**PROMPT:**
Each record that comes next should be output exactly; pictures do not belong in the copy.

**MATERIAL SUPPLIED:**
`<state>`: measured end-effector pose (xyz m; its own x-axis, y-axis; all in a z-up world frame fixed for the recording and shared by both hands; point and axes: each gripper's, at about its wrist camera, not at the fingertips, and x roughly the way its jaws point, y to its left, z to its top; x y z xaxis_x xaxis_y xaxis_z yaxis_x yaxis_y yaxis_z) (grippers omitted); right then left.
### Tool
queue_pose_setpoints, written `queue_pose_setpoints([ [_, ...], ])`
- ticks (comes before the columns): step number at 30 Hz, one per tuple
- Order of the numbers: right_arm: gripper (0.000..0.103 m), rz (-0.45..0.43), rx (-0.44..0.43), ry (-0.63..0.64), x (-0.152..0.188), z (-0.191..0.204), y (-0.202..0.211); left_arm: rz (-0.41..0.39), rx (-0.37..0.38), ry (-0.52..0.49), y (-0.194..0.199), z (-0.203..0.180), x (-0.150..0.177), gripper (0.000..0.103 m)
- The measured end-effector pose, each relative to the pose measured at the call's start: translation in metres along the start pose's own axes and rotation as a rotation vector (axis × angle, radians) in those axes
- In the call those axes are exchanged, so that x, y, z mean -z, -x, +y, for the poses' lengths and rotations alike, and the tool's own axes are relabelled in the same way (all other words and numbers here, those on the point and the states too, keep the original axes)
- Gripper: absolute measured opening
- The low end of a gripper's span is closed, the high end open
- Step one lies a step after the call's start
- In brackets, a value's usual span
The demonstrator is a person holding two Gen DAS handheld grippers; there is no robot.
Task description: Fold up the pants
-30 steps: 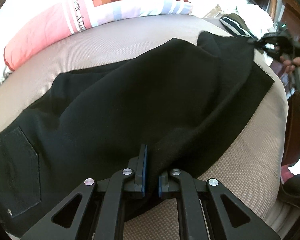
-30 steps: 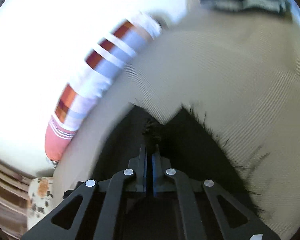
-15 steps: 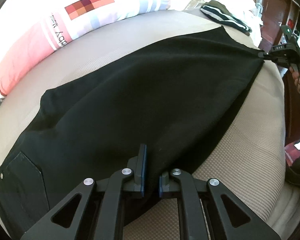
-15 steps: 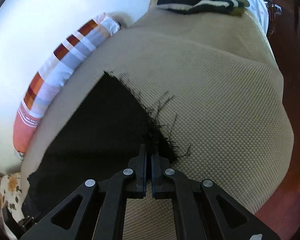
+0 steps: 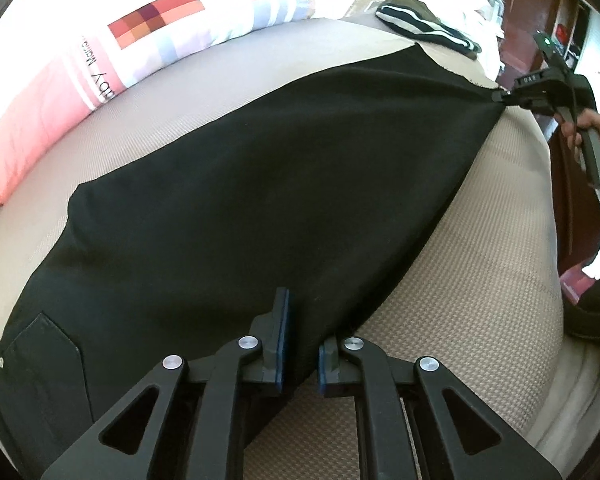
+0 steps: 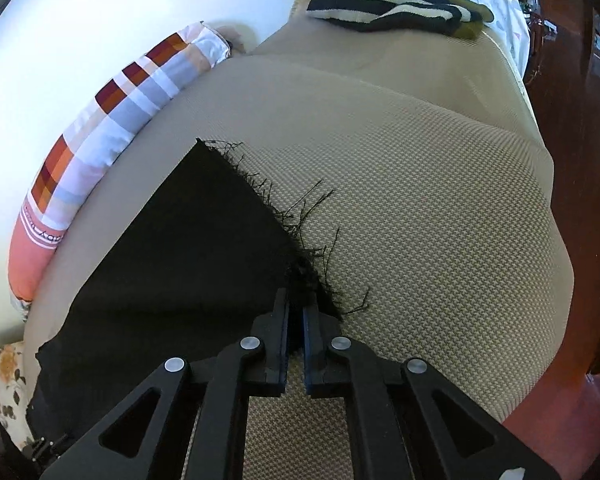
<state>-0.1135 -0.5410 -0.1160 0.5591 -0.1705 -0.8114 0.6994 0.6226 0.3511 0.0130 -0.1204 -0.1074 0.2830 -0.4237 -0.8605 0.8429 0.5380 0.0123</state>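
Black pants (image 5: 260,184) lie spread flat across the beige woven mattress cover (image 5: 472,296), folded lengthwise, stretched taut between the two grippers. Back pocket (image 5: 40,356) with rivets visible at lower left of the left wrist view, so the waist end sits on the left side.

Left gripper (image 5: 300,344): fingers clenched on the near edge of the pants about mid-length; black cloth fills the gap between the blue pads (image 5: 282,332). Cloth rises slightly into the jaws from the bed surface.

Right gripper (image 6: 296,332): fingers pinched onto the frayed hem corner (image 6: 312,276) of the leg end; loose black threads fan out over the cover beside the jaws. Jaws nearly together, with only the cloth between them. In the left wrist view the right gripper (image 5: 500,97) shows at far right, held by a hand (image 5: 592,128) on its grey handle, with the leg corner pulled to a point at its tip.

Surroundings: long pillow (image 5: 112,68) with pink end and checked red-orange and lilac squares lies along the far edge of the bed. A striped black-and-white and olive garment (image 6: 396,8) lies folded near the head end, well apart from the pants. Dark red-brown wooden furniture (image 5: 524,0) beyond the bed at right
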Motion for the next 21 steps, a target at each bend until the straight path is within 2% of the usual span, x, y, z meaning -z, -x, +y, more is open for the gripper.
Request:
queue_pose_setpoints([
  [6, 0.002, -0.030, 0.051, 0.039, 0.003, 0.007, 0.006, -0.046, 0.012, 0.019, 0.005, -0.002, 0.007, 0.011],
  [9, 0.003, -0.013, 0.066, 0.034, 0.004, 0.006, -0.002, -0.041, 0.006, 0.025, 0.000, -0.002, 0.009, 0.011],
  [10, 0.006, -0.006, 0.064, 0.022, 0.003, 0.005, -0.002, -0.039, 0.005, 0.032, 0.001, -0.002, 0.008, 0.014],
  [12, 0.023, 0.015, 0.072, 0.017, 0.000, 0.007, 0.000, -0.021, 0.021, 0.063, 0.002, 0.002, 0.005, 0.020],
  [13, 0.039, 0.018, 0.099, 0.012, -0.001, 0.007, 0.003, -0.010, 0.039, 0.080, 0.003, 0.004, 0.003, 0.022],
  [14, 0.043, 0.013, 0.125, 0.011, -0.002, 0.008, 0.006, -0.007, 0.056, 0.094, 0.006, 0.006, 0.003, 0.028],
  [15, 0.043, -0.001, 0.146, 0.018, -0.003, 0.010, 0.010, -0.014, 0.073, 0.110, 0.011, 0.009, 0.002, 0.036],
  [17, 0.043, -0.023, 0.159, 0.042, -0.006, 0.016, 0.019, -0.057, 0.086, 0.145, 0.026, 0.017, 0.005, 0.044],
  [19, 0.043, -0.055, 0.158, 0.074, -0.011, 0.029, 0.029, -0.104, 0.082, 0.185, 0.040, 0.028, 0.009, 0.048],
  [21, 0.043, -0.066, 0.137, 0.131, -0.016, 0.050, 0.034, -0.143, 0.025, 0.243, 0.053, 0.047, 0.014, 0.049],
])
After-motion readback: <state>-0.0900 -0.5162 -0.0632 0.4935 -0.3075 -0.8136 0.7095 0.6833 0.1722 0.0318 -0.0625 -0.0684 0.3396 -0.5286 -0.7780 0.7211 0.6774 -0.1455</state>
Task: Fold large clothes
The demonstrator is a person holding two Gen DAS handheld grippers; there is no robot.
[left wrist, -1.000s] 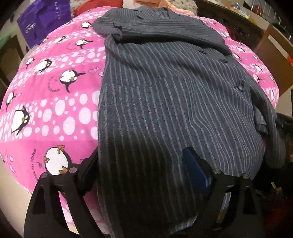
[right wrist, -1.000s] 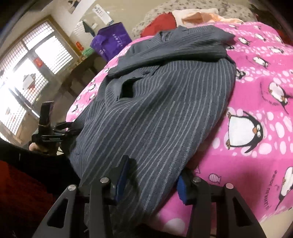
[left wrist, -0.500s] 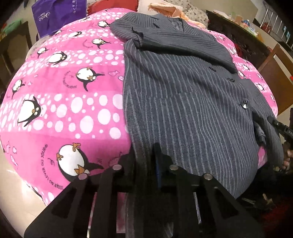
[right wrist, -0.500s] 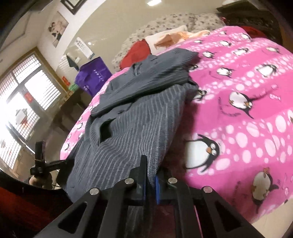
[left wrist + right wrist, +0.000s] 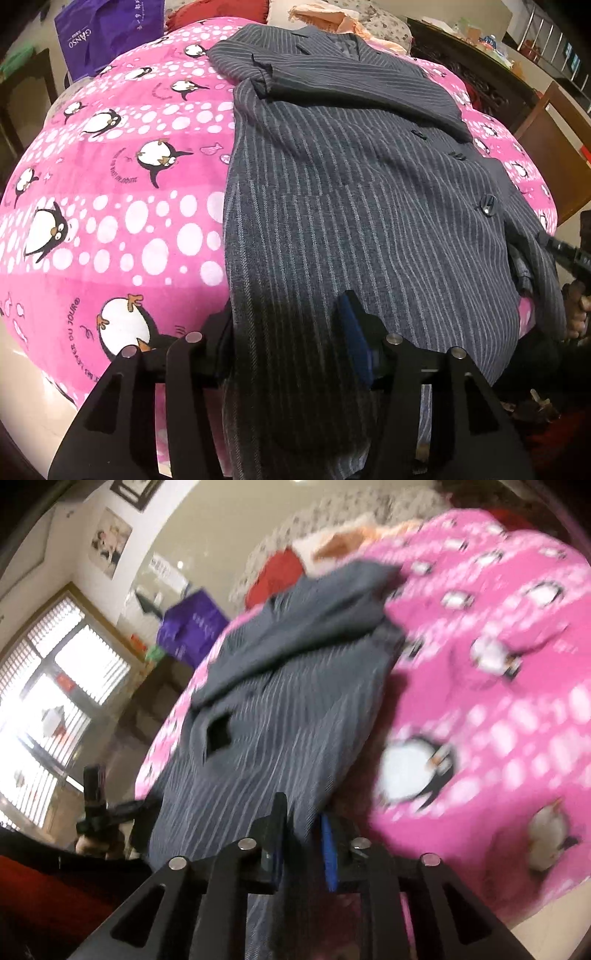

**ANSWER SPACE:**
`<state>`: measured end-effector pose (xyz m; its own x-axis, y-axis; all in a z-up world frame fixed for the recording and shared by both hands; point and axes: each gripper's, at about its wrist camera, not at the fingertips, and x roughly the way its jaws point, y to its left, z to its top; x y z xaxis_x xaxis_y xaxis_z yaxis_x yaxis_y yaxis_z) (grippers omitted); right then left.
### Tool
queue_pose_setpoints, written `queue_pose_setpoints([ [_, ...], ])`
- ticks (comes before the columns): step number at 30 Hz, one per tuple
- Order of the numbers: right_arm: gripper (0.000..0.103 m), rz (-0.45..0.43), rx (-0.44..0.43), ry (-0.63..0.64), x (-0.152..0.188), z (-0.191..0.204), y (-0.202..0.211); left_arm: rz (-0.41..0.39), rx (-0.37..0.38), ry (-0.52..0.49), y (-0.194..0.199), z (-0.203..0.180), x (-0.150..0.177), gripper (0.000..0.103 m)
- The measured end-effector pose, each relative to the pose measured at the call's start: translation in metres along the start pose's own axes and rotation as a rotation vector (axis × angle, radians) in those axes
- In the call those axes are exchanged, so that x, y, z mean -z, -x, +y, for the poses' lengths and rotations alike, and the tool's own axes are relabelled in the same way (all other words and numbers here, those on the point and the states too, keep the original axes)
- Gripper: absolute measured opening
- The low end of a gripper's span is closed, the high end open
- Step one lies a step after the call's start
- In brackets, a value's usual span
The demonstrator is a person holding two Gen DAS handheld grippers; there is no robot.
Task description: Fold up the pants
-30 steps: 
-30 steps: 
-15 steps: 
-15 steps: 
+0 steps: 
+0 steps: 
<state>-0.1135 -0.5410 -0.1160 0.5591 -0.1705 -0.8114 0.6994 0.6226 0.3511 0.0130 -0.1204 -0.1074 0.2830 -0.4237 -0.8605 0.8429 0.5380 0.0123</state>
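Black pants (image 5: 260,184) lie spread flat across the beige woven mattress cover (image 5: 472,296), folded lengthwise, stretched taut between the two grippers. Back pocket (image 5: 40,356) with rivets visible at lower left of the left wrist view, so the waist end sits on the left side.

Left gripper (image 5: 300,344): fingers clenched on the near edge of the pants about mid-length; black cloth fills the gap between the blue pads (image 5: 282,332). Cloth rises slightly into the jaws from the bed surface.

Right gripper (image 6: 296,332): fingers pinched onto the frayed hem corner (image 6: 312,276) of the leg end; loose black threads fan out over the cover beside the jaws. Jaws nearly together, with only the cloth between them. In the left wrist view the right gripper (image 5: 500,97) shows at far right, held by a hand (image 5: 592,128) on its grey handle, with the leg corner pulled to a point at its tip.

Surroundings: long pillow (image 5: 112,68) with pink end and checked red-orange and lilac squares lies along the far edge of the bed. A striped black-and-white and olive garment (image 6: 396,8) lies folded near the head end, well apart from the pants. Dark red-brown wooden furniture (image 5: 524,0) beyond the bed at right
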Motion for the next 21 steps, a target at each bend until the straight path is within 2% of the usual span, x, y, z meaning -z, -x, +y, more is open for the gripper.
Request:
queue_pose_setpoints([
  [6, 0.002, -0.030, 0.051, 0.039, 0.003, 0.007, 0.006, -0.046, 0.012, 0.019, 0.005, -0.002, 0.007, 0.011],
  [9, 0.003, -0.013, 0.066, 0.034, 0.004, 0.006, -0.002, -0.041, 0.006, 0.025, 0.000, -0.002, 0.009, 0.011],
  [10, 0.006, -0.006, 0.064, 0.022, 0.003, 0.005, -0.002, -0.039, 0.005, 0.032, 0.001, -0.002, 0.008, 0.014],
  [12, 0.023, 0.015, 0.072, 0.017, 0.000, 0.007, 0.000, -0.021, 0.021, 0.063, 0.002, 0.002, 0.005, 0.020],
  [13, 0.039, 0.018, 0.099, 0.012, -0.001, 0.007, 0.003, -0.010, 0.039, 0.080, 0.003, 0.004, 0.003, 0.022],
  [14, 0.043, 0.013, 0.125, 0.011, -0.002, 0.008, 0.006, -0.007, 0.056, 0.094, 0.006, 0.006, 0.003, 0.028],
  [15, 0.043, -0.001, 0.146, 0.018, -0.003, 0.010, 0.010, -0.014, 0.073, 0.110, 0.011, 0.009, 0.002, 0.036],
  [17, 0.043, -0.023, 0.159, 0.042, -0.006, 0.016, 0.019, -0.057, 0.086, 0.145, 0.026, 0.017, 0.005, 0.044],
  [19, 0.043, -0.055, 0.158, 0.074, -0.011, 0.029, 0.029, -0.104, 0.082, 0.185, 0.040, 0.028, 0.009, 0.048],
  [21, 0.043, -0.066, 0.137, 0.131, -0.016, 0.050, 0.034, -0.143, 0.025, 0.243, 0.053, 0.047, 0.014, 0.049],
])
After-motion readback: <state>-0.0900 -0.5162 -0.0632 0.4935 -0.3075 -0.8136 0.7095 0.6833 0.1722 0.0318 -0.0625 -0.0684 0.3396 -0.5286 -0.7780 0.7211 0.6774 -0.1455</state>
Task: Fold large clothes
The demonstrator is a person holding two Gen DAS handheld grippers; there is no robot.
[left wrist, -1.000s] 
[right wrist, -1.000s] 
[left wrist, -0.500s] 
[right wrist, -0.500s] 
[left wrist + right wrist, +0.000s] 

Nothing further is required for this exercise.